Dave Gray's Build-A-Gene Experience Notes: Difference between revisions

These are some notes regarding the Build-A-Gene class experience. More technical class notes can be found here.

Motivation

I was thrilled to here that the class was available. The thought that I could have the experience of artificially introducing a gene into a living organism during my lifetime without taking a college course in advanced biology was amazing. It's not that I had a wierd urge to make bacteria fluoresce under UV light. But genetics is up there with the theory of relativity and quantum mechanics in offering a peek into how the universe works, and this was an opportunity to get hands-on experience which should massively increase my understanding of this important field.

The Instructor

Lisa Scheifele, a professor at Loyola is conducting the course. She is doing a fine job. Clearly, she has spent quite a bit of time in preparation for each class, ensuring we had the right materials and notes to complete each successive session. The process has many steps and each one is a learning experience. Lisa has also made herself available via email to answer questions that we don't think to ask during class, and I will include links to my emails and her responses below.

The Sessions

In each session, Lisa provides us with written instructions describing what to do, coaches us as needed and answers questions that we raise. The process involves a lot of, as she says, moving around tiny bits of clear liquid. That's because the DNA is so invisible to the naked eye and are the other molecules we work with. The results can be seen at several steps as we use a procedure called gel electrophoresis to sort out the DNA strands by size. This allows us to see if they are as long as expected.

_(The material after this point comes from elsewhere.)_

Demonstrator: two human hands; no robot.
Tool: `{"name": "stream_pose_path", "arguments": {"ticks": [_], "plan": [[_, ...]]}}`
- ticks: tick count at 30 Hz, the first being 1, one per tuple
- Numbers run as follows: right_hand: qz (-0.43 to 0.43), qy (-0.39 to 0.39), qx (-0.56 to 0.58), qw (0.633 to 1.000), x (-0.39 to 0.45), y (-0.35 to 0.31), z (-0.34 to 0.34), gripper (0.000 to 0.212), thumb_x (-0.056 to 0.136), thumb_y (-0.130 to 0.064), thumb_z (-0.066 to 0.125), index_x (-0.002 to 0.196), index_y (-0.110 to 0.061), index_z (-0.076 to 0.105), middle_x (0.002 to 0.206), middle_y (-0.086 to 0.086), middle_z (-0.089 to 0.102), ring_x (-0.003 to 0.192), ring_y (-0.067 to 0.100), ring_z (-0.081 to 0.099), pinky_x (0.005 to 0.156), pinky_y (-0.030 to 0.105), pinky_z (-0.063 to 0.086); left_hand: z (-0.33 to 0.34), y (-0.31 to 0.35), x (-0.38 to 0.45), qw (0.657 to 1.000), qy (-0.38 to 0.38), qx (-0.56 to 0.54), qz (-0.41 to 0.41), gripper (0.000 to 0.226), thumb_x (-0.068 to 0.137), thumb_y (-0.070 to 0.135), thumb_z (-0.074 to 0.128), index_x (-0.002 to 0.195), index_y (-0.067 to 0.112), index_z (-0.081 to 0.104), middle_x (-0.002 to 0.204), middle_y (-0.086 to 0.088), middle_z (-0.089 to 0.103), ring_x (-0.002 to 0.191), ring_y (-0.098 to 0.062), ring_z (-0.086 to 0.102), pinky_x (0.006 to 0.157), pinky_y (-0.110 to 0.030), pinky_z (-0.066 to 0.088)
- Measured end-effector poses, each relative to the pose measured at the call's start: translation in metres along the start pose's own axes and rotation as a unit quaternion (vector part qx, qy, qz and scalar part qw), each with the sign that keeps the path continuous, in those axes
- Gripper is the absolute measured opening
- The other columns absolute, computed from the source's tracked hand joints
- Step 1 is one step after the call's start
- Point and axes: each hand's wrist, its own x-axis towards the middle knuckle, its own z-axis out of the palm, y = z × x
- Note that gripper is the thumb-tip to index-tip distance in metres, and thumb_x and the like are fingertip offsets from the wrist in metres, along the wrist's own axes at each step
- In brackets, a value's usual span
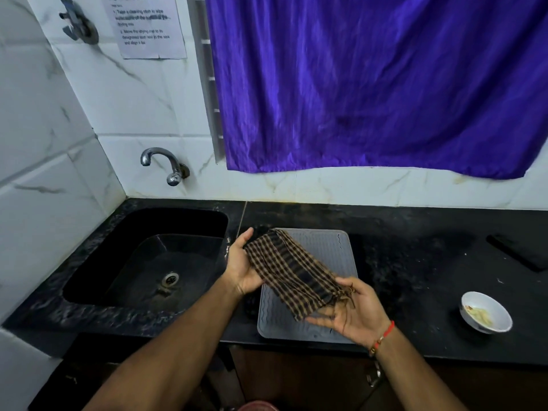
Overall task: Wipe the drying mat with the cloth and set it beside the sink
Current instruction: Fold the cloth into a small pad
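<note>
both hands hold the cloth (292,269) stretched above the mat (332,250), the left hand (241,266) gripping its far end and the right hand (354,314) cupping the fringed end, likely folding it for wiping, while the mat lies on the counter (415,232) by the sink (142,256), near the front edge.

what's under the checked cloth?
The grey drying mat lies on the counter under the cloth, which both hands hold above it. The mat's middle strip is hidden by the cloth.
</note>
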Motion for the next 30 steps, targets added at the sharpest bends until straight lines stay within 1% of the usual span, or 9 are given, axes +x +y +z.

In Session 1, we covered the basics of using the pipettes and tiny plastic "test tubes" (about the size of a pen cap). We learned about a process called "PCR" which allows DNA to be rapidly replicated into a very large number of copies. We then followed instructions to copy some DNA components that we will be working with. You can read the instructions for that session here. Afterwards, I sent an email with some questions for Lisa. My questions and here responses are here.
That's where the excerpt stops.